Following the largest ever clinical trial of VR for mental health led by Oxford University Chair of Psychology Professor Daniel Freeman, the “gameChange” VR automated therapy programme has been recommended for use in the NHS for the treatment of severe agoraphobia in patients with psychosis, as more evidence is gathered.
The gameChange VR program was developed by a multi-partner team of university, health and industry experts including researchers from Oxford Health Biomedical Research Centre (OH BRC) and targets a problem that is common in people diagnosed with psychosis: intense fears about being outside in everyday situations.
For many patients, these fears develop into severe agoraphobia where patients avoid leaving the home. This fear of leaving the home causes serious disruption to everyday life. gameChange is designed to treat this agoraphobia and help patients re-engage with day-to-day activities, taking them from a housebound existence to life back in the world outside, able to continue with education, relationships, working life and socialising.
Agoraphobia is often untreated or undertreated in adults who present with a range of mental health conditions. gameChange can deliver VR therapy using cognitive behavioural therapy (CBT) techniques supported by mental health professionals, requiring less time for delivery and easier access to treatment for patients.

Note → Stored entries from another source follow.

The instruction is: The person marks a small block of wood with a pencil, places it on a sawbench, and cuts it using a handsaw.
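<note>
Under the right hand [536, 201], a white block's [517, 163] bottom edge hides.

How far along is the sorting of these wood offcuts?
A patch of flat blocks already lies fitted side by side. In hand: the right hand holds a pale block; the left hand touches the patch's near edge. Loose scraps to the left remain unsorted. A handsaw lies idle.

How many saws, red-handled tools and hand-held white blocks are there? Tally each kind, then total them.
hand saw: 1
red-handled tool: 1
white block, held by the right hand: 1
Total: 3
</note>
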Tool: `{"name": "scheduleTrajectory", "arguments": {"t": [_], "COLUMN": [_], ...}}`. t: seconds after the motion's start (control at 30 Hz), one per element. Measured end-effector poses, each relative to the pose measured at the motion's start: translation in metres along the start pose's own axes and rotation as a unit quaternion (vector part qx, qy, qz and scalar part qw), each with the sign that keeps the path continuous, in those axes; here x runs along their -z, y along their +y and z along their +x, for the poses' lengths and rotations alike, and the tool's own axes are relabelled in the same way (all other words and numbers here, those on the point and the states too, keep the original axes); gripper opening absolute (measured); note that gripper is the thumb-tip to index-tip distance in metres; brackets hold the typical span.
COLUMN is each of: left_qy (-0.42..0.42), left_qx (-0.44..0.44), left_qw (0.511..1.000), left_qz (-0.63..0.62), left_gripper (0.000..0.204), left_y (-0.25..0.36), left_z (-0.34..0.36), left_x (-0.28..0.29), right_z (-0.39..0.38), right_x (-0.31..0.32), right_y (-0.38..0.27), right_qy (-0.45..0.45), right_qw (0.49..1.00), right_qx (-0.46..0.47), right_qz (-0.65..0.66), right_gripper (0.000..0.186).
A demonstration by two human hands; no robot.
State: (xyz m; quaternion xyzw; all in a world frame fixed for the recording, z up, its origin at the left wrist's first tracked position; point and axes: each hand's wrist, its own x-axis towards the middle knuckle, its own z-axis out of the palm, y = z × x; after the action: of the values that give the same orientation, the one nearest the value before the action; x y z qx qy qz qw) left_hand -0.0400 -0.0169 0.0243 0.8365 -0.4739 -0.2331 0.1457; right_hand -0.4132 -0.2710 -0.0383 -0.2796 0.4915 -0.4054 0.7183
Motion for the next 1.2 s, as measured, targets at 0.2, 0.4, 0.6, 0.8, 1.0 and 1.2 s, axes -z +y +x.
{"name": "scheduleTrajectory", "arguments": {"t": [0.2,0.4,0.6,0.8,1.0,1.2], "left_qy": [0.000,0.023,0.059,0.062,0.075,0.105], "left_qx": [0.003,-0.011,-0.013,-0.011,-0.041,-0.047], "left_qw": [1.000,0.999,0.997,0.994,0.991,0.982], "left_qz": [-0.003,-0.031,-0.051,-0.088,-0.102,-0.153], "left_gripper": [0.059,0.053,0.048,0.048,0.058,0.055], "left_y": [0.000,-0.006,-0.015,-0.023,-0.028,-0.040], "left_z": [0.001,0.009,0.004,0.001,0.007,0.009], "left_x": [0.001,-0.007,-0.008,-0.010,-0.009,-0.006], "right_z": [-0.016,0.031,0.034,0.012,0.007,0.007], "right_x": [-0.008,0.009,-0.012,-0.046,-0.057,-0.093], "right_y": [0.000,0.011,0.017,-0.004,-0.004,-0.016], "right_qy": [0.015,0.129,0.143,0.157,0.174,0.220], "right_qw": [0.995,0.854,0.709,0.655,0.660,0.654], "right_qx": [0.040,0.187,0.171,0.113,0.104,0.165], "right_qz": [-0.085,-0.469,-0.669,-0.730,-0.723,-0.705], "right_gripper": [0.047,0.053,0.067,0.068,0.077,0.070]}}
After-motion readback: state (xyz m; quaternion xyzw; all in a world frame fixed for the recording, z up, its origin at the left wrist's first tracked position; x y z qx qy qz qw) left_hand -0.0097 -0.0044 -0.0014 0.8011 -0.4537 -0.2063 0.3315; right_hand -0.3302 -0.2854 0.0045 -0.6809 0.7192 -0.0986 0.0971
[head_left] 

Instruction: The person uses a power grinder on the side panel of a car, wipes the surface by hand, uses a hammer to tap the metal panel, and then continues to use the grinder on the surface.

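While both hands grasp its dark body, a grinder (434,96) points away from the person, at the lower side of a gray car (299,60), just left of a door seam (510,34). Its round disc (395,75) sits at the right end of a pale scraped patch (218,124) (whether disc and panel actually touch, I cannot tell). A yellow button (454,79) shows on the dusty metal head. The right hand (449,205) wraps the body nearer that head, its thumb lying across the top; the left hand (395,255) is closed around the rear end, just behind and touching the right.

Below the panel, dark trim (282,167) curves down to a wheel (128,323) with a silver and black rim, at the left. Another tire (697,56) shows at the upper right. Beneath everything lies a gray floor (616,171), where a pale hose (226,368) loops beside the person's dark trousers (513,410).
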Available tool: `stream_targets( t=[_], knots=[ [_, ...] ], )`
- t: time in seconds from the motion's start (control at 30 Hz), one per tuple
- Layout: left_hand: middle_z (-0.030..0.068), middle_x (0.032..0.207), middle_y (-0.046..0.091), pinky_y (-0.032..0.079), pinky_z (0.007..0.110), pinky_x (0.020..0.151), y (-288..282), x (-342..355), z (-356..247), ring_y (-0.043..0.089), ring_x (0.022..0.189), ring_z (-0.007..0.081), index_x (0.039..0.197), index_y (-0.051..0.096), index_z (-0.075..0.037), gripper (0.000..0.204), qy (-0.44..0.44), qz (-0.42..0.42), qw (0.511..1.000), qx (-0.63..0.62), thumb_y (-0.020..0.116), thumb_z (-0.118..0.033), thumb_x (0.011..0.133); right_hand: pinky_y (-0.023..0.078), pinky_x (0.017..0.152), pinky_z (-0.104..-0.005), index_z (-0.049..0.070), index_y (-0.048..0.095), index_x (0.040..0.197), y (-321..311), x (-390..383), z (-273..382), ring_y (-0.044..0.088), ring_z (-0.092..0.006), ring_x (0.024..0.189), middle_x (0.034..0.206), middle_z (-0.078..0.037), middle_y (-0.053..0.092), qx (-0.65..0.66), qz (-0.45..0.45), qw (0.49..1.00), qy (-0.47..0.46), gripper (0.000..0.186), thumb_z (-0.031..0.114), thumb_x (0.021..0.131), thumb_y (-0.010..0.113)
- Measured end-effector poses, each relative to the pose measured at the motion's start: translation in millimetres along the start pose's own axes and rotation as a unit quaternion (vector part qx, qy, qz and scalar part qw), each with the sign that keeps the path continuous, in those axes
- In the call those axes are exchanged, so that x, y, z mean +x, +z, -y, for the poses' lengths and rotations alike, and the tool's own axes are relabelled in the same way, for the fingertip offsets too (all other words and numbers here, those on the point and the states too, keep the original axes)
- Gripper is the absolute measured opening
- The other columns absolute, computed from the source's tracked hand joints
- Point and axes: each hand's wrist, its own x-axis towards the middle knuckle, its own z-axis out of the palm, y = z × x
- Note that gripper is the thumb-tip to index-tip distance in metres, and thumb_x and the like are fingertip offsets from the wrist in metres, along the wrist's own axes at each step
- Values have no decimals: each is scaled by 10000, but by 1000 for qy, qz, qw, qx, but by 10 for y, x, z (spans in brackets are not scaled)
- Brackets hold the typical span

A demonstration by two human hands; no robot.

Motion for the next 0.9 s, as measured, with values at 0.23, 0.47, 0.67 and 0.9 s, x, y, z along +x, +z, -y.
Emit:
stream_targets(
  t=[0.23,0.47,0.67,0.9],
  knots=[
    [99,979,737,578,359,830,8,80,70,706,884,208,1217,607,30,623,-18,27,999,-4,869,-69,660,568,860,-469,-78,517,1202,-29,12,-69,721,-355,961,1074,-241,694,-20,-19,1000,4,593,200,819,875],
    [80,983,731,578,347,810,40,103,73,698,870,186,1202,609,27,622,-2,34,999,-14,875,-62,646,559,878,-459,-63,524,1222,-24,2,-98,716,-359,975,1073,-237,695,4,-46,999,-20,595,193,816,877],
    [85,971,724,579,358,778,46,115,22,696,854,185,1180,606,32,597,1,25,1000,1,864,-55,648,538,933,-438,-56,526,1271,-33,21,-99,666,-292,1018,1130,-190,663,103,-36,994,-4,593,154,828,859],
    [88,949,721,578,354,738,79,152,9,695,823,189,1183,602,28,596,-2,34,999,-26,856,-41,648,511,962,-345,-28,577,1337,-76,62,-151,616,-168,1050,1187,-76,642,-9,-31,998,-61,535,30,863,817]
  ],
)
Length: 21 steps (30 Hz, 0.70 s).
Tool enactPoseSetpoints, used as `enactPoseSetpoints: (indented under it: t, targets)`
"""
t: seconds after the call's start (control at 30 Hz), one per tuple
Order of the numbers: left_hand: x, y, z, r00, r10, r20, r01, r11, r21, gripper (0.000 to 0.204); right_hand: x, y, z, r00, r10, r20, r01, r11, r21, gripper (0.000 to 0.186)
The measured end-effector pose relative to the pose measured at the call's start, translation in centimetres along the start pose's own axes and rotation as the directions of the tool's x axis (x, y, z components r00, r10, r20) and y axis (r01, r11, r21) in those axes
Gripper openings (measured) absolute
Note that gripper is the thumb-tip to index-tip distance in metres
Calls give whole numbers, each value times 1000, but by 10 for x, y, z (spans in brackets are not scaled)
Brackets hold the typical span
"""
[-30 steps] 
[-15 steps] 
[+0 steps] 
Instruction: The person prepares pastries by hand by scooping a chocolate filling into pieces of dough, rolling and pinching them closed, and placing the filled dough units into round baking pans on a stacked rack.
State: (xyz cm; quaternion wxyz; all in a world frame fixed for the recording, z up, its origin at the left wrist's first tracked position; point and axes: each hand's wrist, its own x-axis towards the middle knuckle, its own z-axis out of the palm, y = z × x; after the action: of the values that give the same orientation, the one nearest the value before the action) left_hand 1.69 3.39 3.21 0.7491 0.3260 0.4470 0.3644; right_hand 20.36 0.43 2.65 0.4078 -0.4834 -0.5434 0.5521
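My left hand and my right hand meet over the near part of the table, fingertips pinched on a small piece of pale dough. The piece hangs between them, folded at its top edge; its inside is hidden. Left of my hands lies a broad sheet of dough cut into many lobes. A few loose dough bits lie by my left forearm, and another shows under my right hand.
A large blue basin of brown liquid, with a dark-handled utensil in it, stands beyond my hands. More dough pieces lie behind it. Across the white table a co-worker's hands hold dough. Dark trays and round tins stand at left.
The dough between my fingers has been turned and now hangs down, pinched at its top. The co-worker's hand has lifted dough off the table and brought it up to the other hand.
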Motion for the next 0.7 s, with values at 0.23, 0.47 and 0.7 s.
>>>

Professor Daniel Freeman said:
“gameChange has been designed in collaboration with people with lived experience and can help patients who are largely housebound get back to everyday activities. gameChange was tested in the largest ever clinical trial of virtual reality for a mental health condition – this trial has led to it becoming the first VR therapy recommended for use in the NHS. gameChange can be a way of getting high quality psychological therapy to many more of the people who need it.”
The gameChange research was funded by a multimillion-pound award from the UK Department of Health: the inaugural National Institute for Health Research (NIHR) i4i (Invention for Innovation) Mental Health Challenge Award. It was also supported by the NIHR Oxford Health Biomedical Research Centre.
All National Institute for Health and Care Excellence (NICE) recommendations relating to gameChange can be found on their website.